However, when childhood is disrupted with different traumas, that formation fails to happen, leaving the pieces of one personality by themselves.

These are called alters. They all keep different aspects of autobiographical information.

There is usually the above mentioned “original” or “host”, which is a personality connected with person’s real name and often the host is unaware of the alters and doesn’t know about them for a long time, or doesn’t understand what is happening.

Some of the most common symptoms of dissociative identity disorder are:

Depersonalization:  It is the above mentioned “out-of-body” experience when a person feels detached  from its body and loses control over it.

Amnesia: The inability to remember major and important details about one’s life and experiences, such that it can’t be blamed or regular forgetfulness.  Since switches can be very often, this amnesia can be a micro one, and the person doesn’t remember a meaningful conversation or they can last for days and be very scary.

Derealization: It is described as the feeling that the world is not real, and sometimes it is connected with the depersonalization.

Identity confusion or identity alteration: This is the feeling of deep confusion. The person is unable to define important things such as interests in life, hobbies, sexual orientation, ambitions, political, religious and social viewpoints, etc. This is all due to the presence of several alters, which all have their above-mentioned viewpoints, ambitions, thoughts, etc..


Diagnosing the dissociative identity disorder is usually not an easy process, and it takes time.

There is an estimate that people who have DID have already spent around 7 years in the mental health system before its diagnosis.
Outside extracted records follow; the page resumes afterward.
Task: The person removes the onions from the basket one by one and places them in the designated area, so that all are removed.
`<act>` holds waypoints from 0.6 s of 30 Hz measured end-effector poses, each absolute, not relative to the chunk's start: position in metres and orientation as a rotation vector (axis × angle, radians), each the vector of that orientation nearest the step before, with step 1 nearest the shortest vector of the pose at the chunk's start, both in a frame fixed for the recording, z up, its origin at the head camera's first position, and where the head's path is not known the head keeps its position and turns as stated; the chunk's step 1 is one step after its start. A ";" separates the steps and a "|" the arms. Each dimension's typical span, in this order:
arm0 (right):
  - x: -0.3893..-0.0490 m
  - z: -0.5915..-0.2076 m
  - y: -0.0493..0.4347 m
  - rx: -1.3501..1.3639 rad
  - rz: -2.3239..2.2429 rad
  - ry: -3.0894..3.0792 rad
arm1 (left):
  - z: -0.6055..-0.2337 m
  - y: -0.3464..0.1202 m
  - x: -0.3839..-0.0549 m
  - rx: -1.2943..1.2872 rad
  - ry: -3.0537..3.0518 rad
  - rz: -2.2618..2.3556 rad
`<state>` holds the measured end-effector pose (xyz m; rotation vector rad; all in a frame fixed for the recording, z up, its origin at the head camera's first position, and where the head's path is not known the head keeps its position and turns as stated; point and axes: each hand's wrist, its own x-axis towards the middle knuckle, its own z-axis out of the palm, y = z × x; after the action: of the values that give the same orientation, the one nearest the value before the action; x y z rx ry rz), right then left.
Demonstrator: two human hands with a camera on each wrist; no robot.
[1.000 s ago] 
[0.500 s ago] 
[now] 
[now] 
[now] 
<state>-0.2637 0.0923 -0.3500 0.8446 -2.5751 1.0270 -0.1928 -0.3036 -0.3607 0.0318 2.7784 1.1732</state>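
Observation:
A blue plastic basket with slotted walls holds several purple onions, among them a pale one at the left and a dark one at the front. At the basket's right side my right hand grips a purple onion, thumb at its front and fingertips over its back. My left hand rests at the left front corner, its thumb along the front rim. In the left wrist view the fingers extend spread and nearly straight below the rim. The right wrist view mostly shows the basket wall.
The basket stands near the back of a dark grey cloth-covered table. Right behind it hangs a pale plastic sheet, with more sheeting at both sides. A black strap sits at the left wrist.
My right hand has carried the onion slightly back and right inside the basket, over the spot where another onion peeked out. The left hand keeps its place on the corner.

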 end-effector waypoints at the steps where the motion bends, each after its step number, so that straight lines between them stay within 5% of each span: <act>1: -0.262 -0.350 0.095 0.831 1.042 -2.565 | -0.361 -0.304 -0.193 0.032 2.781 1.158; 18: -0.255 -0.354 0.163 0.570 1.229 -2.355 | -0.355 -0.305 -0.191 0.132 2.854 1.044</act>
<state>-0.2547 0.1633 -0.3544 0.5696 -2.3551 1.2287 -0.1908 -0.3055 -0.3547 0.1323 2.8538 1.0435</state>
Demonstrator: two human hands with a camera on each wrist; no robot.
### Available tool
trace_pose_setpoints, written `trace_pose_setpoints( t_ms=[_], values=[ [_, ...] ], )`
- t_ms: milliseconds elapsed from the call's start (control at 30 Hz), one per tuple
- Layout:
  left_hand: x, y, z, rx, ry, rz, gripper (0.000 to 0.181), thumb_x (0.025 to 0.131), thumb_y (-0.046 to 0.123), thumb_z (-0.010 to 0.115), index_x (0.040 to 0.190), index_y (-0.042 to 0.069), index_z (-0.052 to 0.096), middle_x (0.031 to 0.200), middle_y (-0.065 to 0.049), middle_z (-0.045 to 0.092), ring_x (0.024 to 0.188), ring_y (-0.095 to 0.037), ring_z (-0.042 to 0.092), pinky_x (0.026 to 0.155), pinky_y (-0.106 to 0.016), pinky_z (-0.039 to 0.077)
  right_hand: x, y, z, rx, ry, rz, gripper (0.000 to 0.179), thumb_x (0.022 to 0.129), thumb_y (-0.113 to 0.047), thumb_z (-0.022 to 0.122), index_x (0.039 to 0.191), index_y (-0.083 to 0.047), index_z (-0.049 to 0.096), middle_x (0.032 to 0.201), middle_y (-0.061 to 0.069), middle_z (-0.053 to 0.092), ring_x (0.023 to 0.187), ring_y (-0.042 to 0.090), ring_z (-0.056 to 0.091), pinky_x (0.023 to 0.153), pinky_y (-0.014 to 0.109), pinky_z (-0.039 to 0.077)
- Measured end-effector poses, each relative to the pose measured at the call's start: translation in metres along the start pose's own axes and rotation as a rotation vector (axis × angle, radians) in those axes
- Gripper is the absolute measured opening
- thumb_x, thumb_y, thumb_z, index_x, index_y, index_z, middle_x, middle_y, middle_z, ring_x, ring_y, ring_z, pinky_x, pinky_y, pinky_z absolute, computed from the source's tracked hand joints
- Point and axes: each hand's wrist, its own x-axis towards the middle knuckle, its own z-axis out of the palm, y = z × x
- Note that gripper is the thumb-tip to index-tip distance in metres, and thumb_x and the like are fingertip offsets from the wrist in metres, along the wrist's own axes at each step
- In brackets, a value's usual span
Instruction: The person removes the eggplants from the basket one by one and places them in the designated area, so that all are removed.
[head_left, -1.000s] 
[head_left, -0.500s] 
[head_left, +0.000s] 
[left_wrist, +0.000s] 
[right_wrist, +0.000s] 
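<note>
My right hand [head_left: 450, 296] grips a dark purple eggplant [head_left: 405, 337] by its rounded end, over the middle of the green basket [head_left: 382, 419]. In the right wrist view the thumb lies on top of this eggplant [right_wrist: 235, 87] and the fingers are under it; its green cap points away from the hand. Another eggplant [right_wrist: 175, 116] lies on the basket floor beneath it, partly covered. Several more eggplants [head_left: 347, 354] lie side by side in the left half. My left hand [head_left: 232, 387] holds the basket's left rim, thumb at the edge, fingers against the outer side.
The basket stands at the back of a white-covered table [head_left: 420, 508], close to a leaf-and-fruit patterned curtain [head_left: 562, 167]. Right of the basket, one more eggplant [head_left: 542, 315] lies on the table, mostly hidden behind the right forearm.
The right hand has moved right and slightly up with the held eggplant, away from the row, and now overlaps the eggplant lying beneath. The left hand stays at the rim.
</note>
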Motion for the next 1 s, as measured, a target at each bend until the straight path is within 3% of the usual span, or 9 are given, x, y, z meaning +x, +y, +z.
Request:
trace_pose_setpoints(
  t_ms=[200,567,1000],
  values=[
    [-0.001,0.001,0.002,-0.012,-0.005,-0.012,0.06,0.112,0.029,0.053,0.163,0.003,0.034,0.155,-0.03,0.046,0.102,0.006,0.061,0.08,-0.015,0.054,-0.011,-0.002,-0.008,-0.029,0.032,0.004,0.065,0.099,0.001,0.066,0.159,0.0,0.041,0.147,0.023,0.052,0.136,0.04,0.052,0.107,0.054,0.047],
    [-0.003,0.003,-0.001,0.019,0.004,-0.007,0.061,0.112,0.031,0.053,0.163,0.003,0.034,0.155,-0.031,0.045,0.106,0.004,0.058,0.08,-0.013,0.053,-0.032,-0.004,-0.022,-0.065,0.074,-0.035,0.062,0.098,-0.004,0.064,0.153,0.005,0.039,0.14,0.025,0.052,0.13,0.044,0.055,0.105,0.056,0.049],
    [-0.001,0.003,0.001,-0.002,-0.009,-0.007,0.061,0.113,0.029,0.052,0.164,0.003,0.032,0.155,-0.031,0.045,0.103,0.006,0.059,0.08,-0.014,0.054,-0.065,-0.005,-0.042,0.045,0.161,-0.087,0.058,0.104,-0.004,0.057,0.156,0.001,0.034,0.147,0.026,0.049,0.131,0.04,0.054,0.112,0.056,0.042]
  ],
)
This is because this disorder never exists on its own, but has a lot of other symptoms which are characteristic for other psychiatric diagnoses. People who have DID are usually diagnosed with 5 to 7 similar disorders.

Because of their overlapping symptoms, the diagnosis may include schizophrenia, normal and rapid-cycling bipolar disorder, epilepsy, borderline personality disorder, autism spectrum disorder, anxiety, and depression.

It is important to measure all of the aspects of the possible DID diagnosis to be sure that it is DID, and not something similar.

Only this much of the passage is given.